Dans un rapport rendu le 22 février à Paris en France sur les atteintes aux droits de l’homme en Afrique, l’Organisation non gouvernementale, Amnisty International a compté le Gabon parmi les pays ayant exercé la répression politique et la répression contre les manifestations pacifiques en 2016.

Scène de la répression policière de la contestation de la réélection d’Ali Bongo à Libreville, le 31 août 2016. © AFP

 

L’année 2016 a été marquée au Gabon, par une amplification de la répression contre les manifestations pacifiques. C’est du moins le constat que vient de dresser Amnisty international.

Dans son rapport rendu le 22 février sur les atteintes aux droits de l’homme en Afrique, l’Organisation non gouvernementale note que « Plusieurs élections ont été contestées en 2016 en Afrique, toutes marquées par une amplification de la répression ». Dans plusieurs pays, notamment « le Burundi, le Congo, la Côte d’Ivoire, le Gabon, la Gambie, l’Ouganda, la République démocratique du Congo, la Somalie et le Tchad, des dirigeants et des partisans de l’opposition ont été la cible de graves attaques », relève le rapport.
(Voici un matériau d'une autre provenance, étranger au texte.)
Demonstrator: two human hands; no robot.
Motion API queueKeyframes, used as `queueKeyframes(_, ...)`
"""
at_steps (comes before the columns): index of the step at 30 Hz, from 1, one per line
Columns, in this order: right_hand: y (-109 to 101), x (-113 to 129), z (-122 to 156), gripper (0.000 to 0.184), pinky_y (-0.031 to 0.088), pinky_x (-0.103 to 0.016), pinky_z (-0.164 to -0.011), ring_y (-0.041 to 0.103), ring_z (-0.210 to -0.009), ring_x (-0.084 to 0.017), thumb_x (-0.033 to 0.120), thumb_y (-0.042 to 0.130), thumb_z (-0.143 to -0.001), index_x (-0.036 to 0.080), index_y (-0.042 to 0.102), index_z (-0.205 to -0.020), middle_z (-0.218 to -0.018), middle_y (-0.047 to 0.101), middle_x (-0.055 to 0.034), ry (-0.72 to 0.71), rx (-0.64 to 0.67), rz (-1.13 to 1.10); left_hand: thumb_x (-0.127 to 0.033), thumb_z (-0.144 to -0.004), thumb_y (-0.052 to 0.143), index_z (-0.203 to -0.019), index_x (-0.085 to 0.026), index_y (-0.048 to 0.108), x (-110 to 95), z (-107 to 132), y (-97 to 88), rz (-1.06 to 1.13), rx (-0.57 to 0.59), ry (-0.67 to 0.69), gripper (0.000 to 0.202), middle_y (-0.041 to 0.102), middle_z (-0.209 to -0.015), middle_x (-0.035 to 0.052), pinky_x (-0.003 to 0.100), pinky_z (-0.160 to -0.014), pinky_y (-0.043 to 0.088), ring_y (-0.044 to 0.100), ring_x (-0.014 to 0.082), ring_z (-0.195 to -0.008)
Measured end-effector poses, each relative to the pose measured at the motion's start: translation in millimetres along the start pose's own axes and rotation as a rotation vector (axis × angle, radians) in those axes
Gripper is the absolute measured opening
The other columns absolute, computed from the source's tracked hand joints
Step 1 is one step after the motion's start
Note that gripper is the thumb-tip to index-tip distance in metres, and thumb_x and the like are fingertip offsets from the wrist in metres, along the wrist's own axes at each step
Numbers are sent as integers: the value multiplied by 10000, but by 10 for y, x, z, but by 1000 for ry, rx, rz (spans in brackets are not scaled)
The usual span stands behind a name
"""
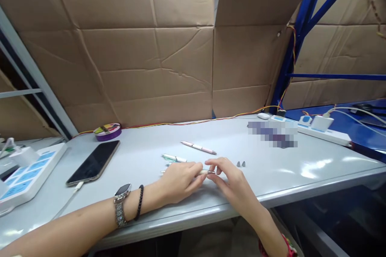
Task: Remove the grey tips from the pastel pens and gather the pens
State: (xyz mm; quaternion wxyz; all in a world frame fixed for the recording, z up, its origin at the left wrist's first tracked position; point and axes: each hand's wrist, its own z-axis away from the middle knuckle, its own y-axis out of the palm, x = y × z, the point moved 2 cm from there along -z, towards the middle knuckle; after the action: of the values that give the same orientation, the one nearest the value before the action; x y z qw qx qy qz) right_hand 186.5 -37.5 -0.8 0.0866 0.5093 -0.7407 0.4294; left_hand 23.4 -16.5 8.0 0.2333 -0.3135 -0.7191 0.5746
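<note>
Left hand point(181, 180): one pen point(204, 172) pinched; right hand point(233, 178): curled at the tip point(211, 172), hold unclear; two grey cones point(238, 164) already laid aside, other pens point(198, 147) left lying.

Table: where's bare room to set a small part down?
Bare: between the phone and the pens; behind the pens, right of the tape; right of the metal tips. Crowded: around the left hand and right hand; back right, by the power strip.
</note>
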Motion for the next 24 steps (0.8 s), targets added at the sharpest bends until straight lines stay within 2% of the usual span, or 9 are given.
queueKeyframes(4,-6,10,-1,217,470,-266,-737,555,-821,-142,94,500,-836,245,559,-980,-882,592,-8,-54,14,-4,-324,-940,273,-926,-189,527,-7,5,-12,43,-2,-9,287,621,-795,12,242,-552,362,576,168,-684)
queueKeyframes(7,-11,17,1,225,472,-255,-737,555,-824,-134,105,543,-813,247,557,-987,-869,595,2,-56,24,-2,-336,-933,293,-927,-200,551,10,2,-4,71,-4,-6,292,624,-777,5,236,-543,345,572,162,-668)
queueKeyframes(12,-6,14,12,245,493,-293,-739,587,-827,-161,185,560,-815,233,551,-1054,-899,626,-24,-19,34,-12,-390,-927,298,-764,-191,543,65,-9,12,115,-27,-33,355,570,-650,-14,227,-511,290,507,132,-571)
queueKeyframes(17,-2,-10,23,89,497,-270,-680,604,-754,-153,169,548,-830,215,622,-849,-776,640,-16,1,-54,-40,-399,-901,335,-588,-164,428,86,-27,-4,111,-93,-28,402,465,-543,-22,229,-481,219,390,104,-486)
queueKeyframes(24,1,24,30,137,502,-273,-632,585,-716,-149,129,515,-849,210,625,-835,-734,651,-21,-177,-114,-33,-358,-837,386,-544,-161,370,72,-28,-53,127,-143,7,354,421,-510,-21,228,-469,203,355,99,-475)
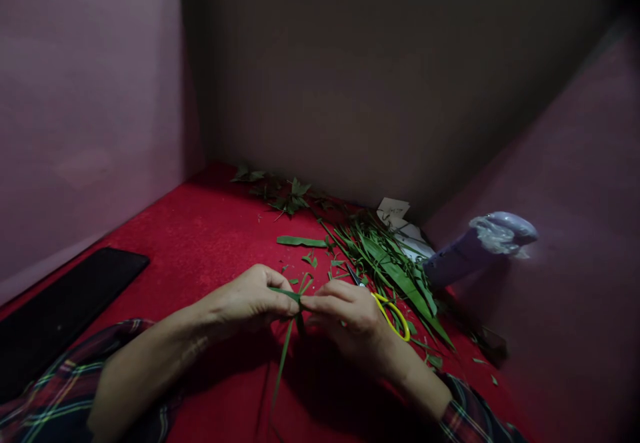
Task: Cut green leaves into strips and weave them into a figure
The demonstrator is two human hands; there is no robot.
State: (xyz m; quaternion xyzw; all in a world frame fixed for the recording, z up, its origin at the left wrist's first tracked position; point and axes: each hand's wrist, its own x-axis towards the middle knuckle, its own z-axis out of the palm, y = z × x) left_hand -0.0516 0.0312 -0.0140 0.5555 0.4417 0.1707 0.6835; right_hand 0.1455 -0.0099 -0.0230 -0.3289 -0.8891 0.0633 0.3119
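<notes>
Between my two hands is a green leaf strip, folded or crossed with thinner strips, one of which hangs down toward me. My left hand is closed, pinching the strip between thumb and forefinger. From the other side, my right hand grips the same piece with its fingertips, the fingers close together. Just beyond my right hand lies a pair of scissors with yellow handles, its dark blades pointing away and partly hidden among leaf scraps. Exactly how the strips cross is hidden by my fingers.
A pile of long green leaves lies at right on the red surface, with leafy sprigs at the back. Behind the pile are white papers and a purple container with clear plastic. A black flat panel lies left. Walls enclose the sides.
</notes>
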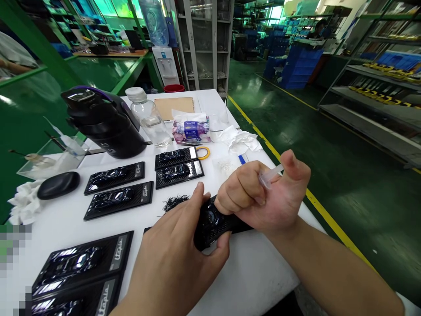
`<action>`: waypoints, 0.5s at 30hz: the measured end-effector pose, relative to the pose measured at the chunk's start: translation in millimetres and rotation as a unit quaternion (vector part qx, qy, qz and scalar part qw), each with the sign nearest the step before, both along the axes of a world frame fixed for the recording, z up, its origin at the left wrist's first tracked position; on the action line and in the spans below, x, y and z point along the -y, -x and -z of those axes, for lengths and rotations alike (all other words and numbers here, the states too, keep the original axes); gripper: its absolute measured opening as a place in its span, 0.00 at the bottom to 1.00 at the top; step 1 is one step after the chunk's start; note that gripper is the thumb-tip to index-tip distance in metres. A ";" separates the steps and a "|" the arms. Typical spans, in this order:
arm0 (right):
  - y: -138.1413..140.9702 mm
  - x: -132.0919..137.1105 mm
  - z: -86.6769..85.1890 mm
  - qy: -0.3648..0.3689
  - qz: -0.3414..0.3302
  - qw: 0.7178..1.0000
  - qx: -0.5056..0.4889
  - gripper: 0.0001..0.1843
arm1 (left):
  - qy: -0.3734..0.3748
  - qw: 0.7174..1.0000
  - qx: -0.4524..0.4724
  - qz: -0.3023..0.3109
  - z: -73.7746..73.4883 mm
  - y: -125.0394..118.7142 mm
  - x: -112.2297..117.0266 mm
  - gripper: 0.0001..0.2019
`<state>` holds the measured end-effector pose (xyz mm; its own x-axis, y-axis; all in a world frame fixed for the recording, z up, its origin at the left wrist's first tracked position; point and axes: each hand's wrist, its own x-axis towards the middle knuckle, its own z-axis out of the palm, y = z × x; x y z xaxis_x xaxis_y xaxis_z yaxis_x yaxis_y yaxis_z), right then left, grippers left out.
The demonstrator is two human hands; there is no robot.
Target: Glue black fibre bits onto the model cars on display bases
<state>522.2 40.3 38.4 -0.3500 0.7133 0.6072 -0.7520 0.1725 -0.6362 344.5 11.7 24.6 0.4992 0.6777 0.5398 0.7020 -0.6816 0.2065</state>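
My left hand (177,250) is wrapped around a black plaque with a glossy car-shaped relief (212,217), thumb at its near edge. The curled fingers of my right hand (263,195) press on the same plaque. Held in that fist is a small translucent plastic tube (271,175), pointing up past the raised thumb; its other end is hidden. Just beyond my left fingers lies a heap of black shreds (176,202). Similar car plaques lie on the left, among them a small one (120,201) and a larger one (82,263).
On the white table (259,281) stand a black jug (101,123), a clear bottle (149,118) and a tissue pack (191,128). A yellow tape roll (203,152), crumpled tissue (238,139) and a black computer mouse (59,184) lie around. Shelving (378,74) lines the right.
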 end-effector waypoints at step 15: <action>-37.2 -23.9 0.7 0.113 0.309 0.934 0.141 0.20 | 0.097 0.975 -0.043 0.196 -10.5 -5.1 15.0 0.36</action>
<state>559.3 64.2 37.7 0.0470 0.9309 0.3622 -0.3505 0.3549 -0.8667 349.6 -3.3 35.1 0.7783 0.5102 0.3660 0.4151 -0.8554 0.3099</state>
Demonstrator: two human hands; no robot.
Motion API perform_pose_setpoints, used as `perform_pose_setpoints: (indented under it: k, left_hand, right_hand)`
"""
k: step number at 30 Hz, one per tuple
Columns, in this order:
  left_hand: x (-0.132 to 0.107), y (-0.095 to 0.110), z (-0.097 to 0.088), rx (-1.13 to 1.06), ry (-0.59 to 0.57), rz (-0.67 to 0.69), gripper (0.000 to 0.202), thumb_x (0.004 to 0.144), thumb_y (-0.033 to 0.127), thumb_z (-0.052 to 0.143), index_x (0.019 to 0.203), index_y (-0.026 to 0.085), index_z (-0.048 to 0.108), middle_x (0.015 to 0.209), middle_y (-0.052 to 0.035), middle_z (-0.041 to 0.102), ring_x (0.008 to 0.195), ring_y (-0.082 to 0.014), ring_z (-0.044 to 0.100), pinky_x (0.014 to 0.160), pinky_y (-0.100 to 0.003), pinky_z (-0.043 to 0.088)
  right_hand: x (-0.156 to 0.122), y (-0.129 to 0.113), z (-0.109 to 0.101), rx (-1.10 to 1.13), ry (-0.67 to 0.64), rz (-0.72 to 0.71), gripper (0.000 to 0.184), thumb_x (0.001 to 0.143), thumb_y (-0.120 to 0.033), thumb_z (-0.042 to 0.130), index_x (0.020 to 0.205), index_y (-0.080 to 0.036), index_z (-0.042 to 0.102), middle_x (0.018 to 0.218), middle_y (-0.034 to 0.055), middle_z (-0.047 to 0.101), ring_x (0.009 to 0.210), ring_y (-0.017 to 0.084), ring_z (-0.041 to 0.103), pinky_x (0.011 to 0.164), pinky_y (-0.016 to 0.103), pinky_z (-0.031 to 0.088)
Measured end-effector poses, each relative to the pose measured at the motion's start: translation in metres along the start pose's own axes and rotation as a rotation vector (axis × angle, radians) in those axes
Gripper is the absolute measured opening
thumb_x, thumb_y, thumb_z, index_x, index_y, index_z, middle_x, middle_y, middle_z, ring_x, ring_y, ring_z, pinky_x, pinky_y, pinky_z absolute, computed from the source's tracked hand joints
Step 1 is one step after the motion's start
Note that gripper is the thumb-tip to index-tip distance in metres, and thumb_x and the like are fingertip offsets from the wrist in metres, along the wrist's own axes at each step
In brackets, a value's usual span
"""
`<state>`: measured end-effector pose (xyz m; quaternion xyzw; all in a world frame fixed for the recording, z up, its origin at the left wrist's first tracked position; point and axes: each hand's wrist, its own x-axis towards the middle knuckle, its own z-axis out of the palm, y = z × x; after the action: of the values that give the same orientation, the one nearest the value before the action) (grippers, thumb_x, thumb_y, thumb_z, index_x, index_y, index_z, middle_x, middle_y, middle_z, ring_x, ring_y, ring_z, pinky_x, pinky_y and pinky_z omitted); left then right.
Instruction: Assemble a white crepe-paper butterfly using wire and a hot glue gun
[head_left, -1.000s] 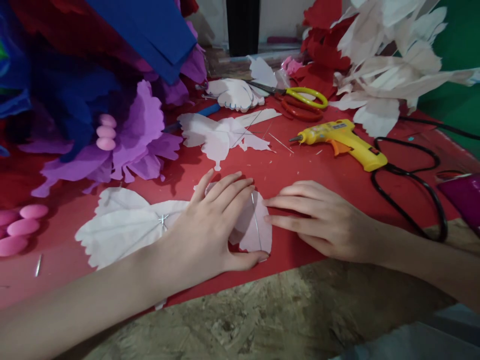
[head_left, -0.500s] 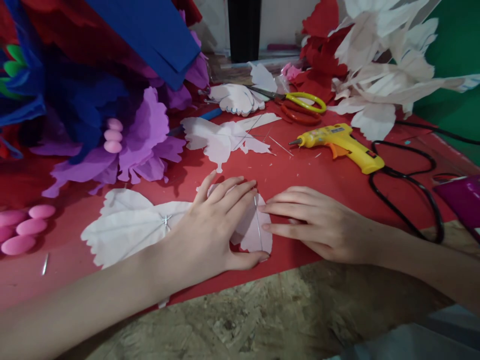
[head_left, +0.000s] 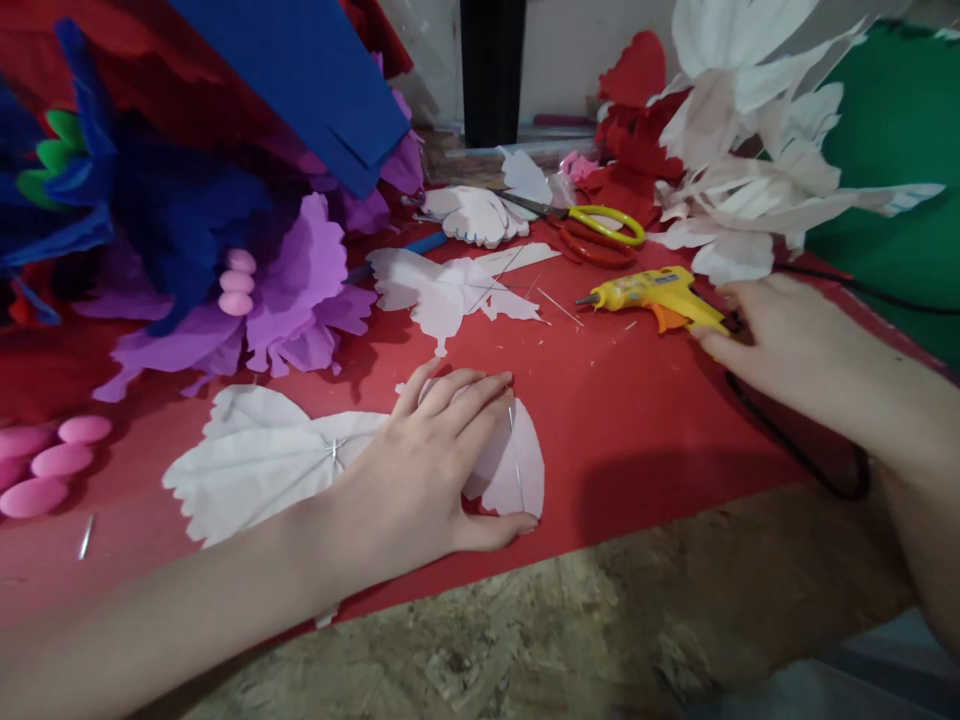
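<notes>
My left hand [head_left: 442, 465] lies flat, fingers stretched out, on a pale petal-shaped cutout [head_left: 525, 455]. A thin wire [head_left: 516, 450] runs along that cutout beside my fingertips, and my thumb rests at its lower edge. Under my wrist and to its left spreads a white scalloped cutout [head_left: 262, 455], gathered at a small twist of wire [head_left: 334, 454]. My right hand [head_left: 787, 340] is at the handle of a yellow glue gun [head_left: 652, 292], thumb and fingers apart around the handle's end. The gun lies on the red sheet, its nozzle pointing left.
Scissors [head_left: 604, 225] with yellow and red handles lie behind the glue gun, near white butterfly-shaped cutouts [head_left: 427, 285]. Purple [head_left: 300, 280] and blue paper pieces crowd the left. Pink oval pieces [head_left: 64, 460] sit at the left edge. A black cord [head_left: 795, 440] loops under my right arm.
My right hand has left the pale cutout and moved right and away to the glue gun's handle. My left hand stays on the cutout. The view has shifted slightly.
</notes>
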<state>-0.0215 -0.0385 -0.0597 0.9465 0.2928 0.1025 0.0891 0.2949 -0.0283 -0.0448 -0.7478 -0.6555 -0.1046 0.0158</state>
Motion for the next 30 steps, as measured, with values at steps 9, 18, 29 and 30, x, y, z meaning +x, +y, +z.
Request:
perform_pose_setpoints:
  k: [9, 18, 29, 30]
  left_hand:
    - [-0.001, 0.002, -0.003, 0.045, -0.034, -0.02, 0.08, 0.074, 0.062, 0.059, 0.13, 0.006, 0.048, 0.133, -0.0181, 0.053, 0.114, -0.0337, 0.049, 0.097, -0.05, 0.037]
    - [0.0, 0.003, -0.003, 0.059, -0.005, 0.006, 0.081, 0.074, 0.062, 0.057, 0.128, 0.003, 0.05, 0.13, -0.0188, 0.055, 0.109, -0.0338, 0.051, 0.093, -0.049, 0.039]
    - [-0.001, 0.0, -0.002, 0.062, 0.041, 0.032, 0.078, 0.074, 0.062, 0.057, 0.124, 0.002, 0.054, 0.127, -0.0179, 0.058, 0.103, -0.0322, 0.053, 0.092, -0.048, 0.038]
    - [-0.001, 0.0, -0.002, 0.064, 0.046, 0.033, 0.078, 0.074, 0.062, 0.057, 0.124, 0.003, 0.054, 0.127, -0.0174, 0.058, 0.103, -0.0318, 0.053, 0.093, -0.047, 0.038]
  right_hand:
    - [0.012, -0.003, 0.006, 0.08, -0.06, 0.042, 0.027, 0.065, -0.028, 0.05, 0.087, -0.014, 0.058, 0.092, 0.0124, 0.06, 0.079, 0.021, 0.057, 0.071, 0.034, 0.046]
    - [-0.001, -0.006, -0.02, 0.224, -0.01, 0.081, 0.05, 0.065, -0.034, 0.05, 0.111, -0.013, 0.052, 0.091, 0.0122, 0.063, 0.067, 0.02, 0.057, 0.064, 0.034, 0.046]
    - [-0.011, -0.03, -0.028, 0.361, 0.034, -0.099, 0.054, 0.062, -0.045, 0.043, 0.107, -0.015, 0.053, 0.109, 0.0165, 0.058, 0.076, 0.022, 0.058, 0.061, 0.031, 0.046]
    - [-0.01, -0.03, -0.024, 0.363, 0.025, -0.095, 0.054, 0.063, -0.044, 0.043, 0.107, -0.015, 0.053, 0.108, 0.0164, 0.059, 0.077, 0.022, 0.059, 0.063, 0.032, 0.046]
En ce qui concerne la répression contre les manifestations pacifiques, le rapport note que « bon nombre de ces manifestations et d’autres mouvements protestataires, notamment au Congo, en Éthiopie, au Gabon, en Gambie, au Lesotho, en Ouganda, en République démocratique du Congo et au Tchad, ont déclenché la répression de certaines activités sur les réseaux sociaux ». A cet effet, «des restrictions arbitraires ou des blocages de l’accès à Internet ont par ailleurs été constatés», ajoute le rapport.

Créé en juillet 1961, Amnesty International (AI) est une organisation non gouvernementale qui défend les droits de l’homme et le respect de la déclaration universelle des droits de l’homme.

Située à Londres au Royaume Uni, cette organisation milite notamment pour la libération des prisonniers d’opinion, le droit à la liberté d’expression, l’abolition de la peine de mort et de la torture et l’arrêt des crimes politiques, mais aussi pour le respect de l’ensemble des droits civils, politiques, économiques, sociaux et culturels.

Enregistrée comme organisation internationale à caractère non gouvernemental, Amnesty International entretient des sections dans plus de 80 pays et se voit reconnaître le caractère d’organisme à voix consultative auprès de l’Organisation des nations unies (Onu).